* _Task to complete_
Nothing in the listing should be altered when it is copied, and no picture goes into the copy.
┌──
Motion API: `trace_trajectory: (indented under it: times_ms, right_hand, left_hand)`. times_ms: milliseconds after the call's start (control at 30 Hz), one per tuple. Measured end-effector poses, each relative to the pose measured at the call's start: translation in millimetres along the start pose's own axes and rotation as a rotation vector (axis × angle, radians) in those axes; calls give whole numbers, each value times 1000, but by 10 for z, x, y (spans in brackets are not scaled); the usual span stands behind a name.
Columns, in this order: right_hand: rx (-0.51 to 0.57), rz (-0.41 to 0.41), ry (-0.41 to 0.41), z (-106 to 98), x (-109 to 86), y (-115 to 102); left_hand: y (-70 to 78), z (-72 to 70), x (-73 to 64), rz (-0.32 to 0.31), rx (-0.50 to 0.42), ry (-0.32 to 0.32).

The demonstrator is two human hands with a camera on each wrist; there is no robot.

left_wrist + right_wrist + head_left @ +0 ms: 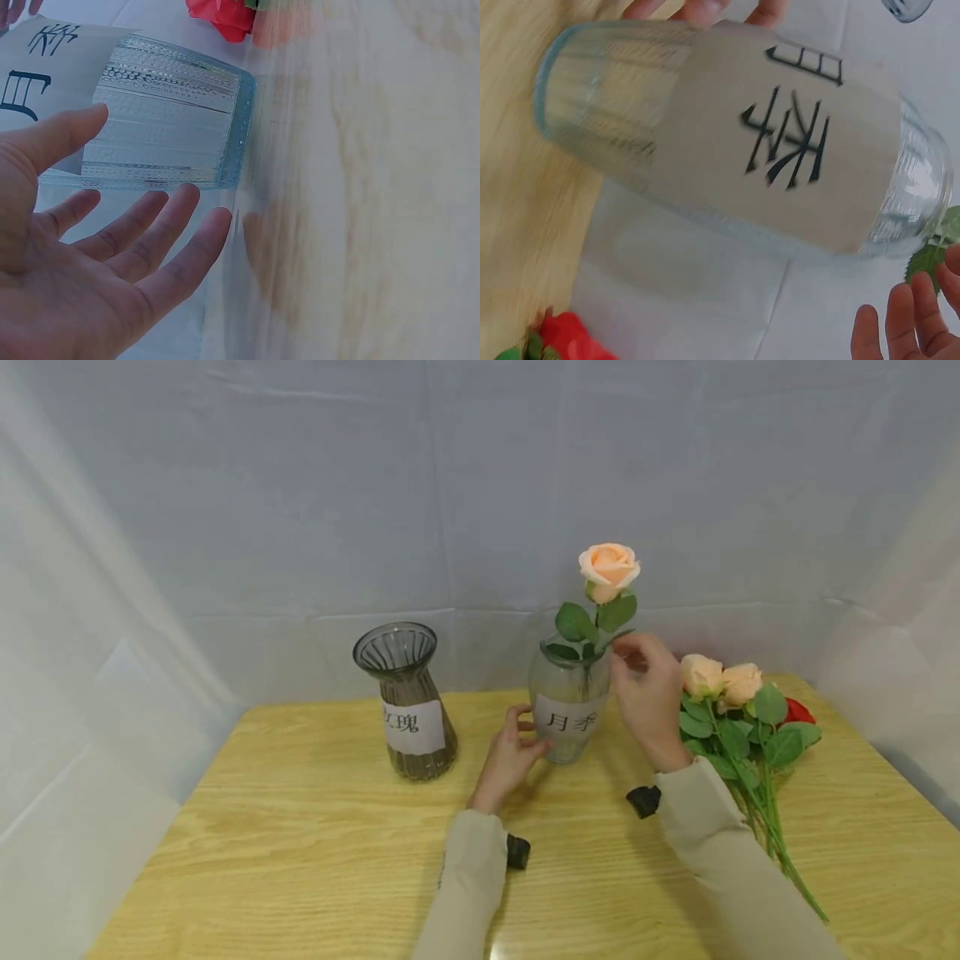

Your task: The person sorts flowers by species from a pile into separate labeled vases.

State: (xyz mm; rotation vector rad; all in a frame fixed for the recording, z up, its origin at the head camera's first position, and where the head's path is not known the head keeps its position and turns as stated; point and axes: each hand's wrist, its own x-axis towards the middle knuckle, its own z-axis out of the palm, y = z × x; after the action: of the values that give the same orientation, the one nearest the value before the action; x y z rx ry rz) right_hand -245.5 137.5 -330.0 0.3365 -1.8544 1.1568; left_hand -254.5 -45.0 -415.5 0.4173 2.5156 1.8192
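Observation:
A clear glass vase (pixel 567 749) with a white label stands at the centre right of the table. One peach rose (pixel 609 567) rises from it, its stem and lower leaves inside the mouth. My left hand (pixel 510 762) touches the vase's left side near the base, thumb at the label's edge and fingers loosely spread, as the left wrist view shows. At the right of the rim, my right hand (pixel 651 697) pinches the rose low among its leaves with thumb and index finger. In the right wrist view, its other fingers (pixel 900 319) stand apart beside a leaf (pixel 924 264).
A grey flared glass vase (pixel 422 764), also labelled, stands to the left. On the right lie several cut flowers: peach roses (pixel 741 683) and a red one (pixel 799 710), with stems pointing towards the front. A white cloth (pixel 337 527) hangs behind the wooden table (pixel 315 860).

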Motion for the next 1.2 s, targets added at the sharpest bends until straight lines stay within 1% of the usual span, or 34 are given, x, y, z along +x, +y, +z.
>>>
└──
* _Response area_
Motion API: `trace_trajectory: (indented under it: times_ms, right_hand, left_hand)`. times_ms: milliseconds after the call's start (control at 30 Hz), one per tuple. Measured end-effector poses, each relative to the pose measured at the call's start: translation in millimetres along the start pose's own axes and rotation as a rotation vector (axis × angle, radians) in those axes; calls give whole numbers, each value times 1000, but by 10 for z, x, y (spans in brackets are not scaled); the usual span stands behind a name.
Columns, in this order: right_hand: rx (-0.51 to 0.57), rz (-0.41 to 0.41), ry (-0.41 to 0.41), z (-106 to 98), x (-109 to 86), y (-115 to 102); left_hand: y (-70 to 78), z (-72 to 70), x (-73 to 64), rz (-0.32 to 0.31), rx (-0.50 to 0.42), ry (-0.32 to 0.32).

The demonstrator is two human hands with a camera on each wrist; there is no robot.

left_wrist + right_wrist + head_left @ +0 ms: 

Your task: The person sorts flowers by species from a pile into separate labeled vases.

State: (xyz mm; rotation vector rad; all in a frame fixed for the recording, z up, its origin at the head camera's first position, and where the head's path is not known the head keeps its position and turns as stated; point and axes: each hand's wrist, its own x-axis towards the middle knuckle, its own z-axis out of the palm, y = z × x; after the action: of the values that give the same orientation, the one nearest the value before the action; x y z rx ry rz) right_hand -245.5 137.5 -330.0 0.3365 -1.8544 1.1568; left_hand -254.5 -45.0 -415.5 0.4173 2.5156 1.8192
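Observation:
A clear glass vase (pixel 567 749) with a white label stands at the centre right of the table. One peach rose (pixel 609 567) rises from it, its stem and lower leaves inside the mouth. My left hand (pixel 510 762) touches the vase's left side near the base, thumb at the label's edge and fingers loosely spread, as the left wrist view shows. At the right of the rim, my right hand (pixel 651 697) pinches the rose low among its leaves with thumb and index finger. In the right wrist view, its other fingers (pixel 900 319) stand apart beside a leaf (pixel 924 264).
A grey flared glass vase (pixel 422 764), also labelled, stands to the left. On the right lie several cut flowers: peach roses (pixel 741 683) and a red one (pixel 799 710), with stems pointing towards the front. A white cloth (pixel 337 527) hangs behind the wooden table (pixel 315 860).
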
Motion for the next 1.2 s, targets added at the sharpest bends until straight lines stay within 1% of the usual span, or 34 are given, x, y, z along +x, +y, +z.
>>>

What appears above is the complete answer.